Last chapter of part two of Aftershock! I never thought we'd get this far. No further ado, of course...
Aftershock
Chapter 14: The Third Act of Seymul Colt
The curtains of dusk fell over the glittering expanses, lowering their peace into the city.
It was an unusual night for the city of Saffron, and as the last rigid finger of the sun faded out of existence, those human carriers of light and life did not intensify in response to the retreating warmth but settled into slumber. The darkness was peace, release from the curse of perpetual motion. It was the inaction delivered to those weary beyond thought and emotion of the vain pursuits of life.
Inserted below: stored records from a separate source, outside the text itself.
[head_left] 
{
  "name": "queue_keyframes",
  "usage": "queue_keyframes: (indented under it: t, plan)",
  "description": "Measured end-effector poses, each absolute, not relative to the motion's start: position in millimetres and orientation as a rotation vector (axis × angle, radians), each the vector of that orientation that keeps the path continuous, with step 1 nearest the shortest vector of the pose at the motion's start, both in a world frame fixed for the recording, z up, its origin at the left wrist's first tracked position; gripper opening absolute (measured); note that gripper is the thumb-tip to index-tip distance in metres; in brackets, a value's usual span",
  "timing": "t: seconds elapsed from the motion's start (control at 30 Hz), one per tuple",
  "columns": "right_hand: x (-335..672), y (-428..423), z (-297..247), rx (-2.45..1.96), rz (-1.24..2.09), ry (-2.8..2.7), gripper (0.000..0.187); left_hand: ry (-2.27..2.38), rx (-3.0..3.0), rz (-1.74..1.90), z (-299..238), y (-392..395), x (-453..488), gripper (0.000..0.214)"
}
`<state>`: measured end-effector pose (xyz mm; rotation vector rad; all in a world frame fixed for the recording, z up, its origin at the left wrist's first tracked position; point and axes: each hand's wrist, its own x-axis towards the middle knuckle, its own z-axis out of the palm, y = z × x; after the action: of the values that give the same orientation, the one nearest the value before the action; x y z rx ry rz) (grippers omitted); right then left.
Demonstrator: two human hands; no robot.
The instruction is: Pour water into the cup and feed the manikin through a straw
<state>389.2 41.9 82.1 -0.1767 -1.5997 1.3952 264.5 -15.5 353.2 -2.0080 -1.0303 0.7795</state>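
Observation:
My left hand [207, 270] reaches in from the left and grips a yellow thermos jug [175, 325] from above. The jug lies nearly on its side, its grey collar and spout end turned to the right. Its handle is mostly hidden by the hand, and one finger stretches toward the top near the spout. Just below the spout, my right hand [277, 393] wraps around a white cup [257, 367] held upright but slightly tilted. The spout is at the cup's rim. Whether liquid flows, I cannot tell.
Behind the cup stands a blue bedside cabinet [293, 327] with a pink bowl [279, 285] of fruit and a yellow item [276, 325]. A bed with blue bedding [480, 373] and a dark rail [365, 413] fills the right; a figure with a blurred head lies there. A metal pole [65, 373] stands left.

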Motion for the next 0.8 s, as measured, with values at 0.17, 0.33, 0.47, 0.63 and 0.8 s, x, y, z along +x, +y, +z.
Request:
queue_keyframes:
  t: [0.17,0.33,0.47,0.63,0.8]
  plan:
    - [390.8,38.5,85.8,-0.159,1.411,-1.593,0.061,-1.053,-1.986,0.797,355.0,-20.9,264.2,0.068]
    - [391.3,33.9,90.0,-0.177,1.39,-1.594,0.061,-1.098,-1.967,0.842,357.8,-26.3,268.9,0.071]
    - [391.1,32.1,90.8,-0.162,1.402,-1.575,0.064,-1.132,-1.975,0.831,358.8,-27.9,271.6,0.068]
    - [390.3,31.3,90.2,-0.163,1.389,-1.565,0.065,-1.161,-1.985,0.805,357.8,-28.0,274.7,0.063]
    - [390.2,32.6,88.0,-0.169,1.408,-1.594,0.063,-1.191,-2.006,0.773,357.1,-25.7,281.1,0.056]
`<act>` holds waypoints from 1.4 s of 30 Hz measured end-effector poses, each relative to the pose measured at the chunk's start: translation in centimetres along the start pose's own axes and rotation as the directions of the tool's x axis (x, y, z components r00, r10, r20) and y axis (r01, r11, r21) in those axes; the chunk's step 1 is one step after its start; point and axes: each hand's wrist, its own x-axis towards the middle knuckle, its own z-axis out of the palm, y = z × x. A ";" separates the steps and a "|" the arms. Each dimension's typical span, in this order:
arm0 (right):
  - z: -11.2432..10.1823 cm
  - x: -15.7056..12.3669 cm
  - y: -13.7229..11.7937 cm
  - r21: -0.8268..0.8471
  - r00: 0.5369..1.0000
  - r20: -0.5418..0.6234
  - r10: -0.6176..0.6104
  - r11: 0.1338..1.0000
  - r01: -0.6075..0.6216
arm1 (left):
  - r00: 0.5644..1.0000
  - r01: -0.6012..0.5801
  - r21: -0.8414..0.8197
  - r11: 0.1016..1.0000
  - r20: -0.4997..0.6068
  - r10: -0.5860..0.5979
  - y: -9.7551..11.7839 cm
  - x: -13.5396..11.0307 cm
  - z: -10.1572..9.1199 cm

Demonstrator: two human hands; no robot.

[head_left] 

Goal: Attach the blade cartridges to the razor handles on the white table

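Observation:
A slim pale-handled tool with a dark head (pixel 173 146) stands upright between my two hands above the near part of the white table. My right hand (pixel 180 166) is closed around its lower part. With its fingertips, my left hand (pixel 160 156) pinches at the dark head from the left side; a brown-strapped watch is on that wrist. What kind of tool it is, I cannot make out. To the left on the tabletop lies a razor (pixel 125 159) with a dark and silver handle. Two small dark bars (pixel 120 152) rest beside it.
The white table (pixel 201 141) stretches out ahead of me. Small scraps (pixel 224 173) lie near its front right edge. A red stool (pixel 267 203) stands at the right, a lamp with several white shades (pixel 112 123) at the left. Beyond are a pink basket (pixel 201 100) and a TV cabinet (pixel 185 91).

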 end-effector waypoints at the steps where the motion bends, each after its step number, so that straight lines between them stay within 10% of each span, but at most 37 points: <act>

Not a single soul would reveal itself to winged passers-by, except me.
My ancient cloak seemed despicably shabby in contrast to my past extravagancies, but something about it seemed to cohere well with my ragged thoughts. I had never felt before how removed my assimilation was now from my self, and as it trailed behind me long chains of liquid shadow, thriving on the gloom, I felt no fraction of the crimson power that pulsed through my body but a hopeless impotency, knowing (as I had always known) that the Dark blood had never truly dissolved in my blood, that it was always a parasite on the vessel of my body. And I indulged in the occasional push into the moonlight, feeling my old strength stir marginally from its dead faint.
Wait a moment.
Do you see, reader? Do you see what I see? The narrative thus far is a reworded replica of an earlier chapter, eternities ago—here, I have it! Chapter Four, within that excerpt of memory I had found hovering around thoughts of that night, which I had speculated may have been a forgotten—and remembered—dream. “Night lowered its peace into the turrets of the forest of shimmering steel.” Ingenious!
And now I know everything, every mystery of my life has been revealed to me. The effects of an exceptional telepathic bond with a psychic-type dreams are taunting me with their omniscience. knew it from the beginning, and never thought a moment of it, as though it was something else entirely. it was indeed, but why hadn’t I
known? why hadn’t I known? why hadn’t I known?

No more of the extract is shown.